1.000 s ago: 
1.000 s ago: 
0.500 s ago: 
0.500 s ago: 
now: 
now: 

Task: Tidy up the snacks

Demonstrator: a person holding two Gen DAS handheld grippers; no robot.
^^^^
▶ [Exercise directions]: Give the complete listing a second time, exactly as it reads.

▶ [Answer space]:
1.000 s ago: 
1.000 s ago: 
0.500 s ago: 
0.500 s ago: 
now: 
now: 

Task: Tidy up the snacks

Demonstrator: a person holding two Gen DAS handheld grippers; no robot.

The response to the exercise is now complete.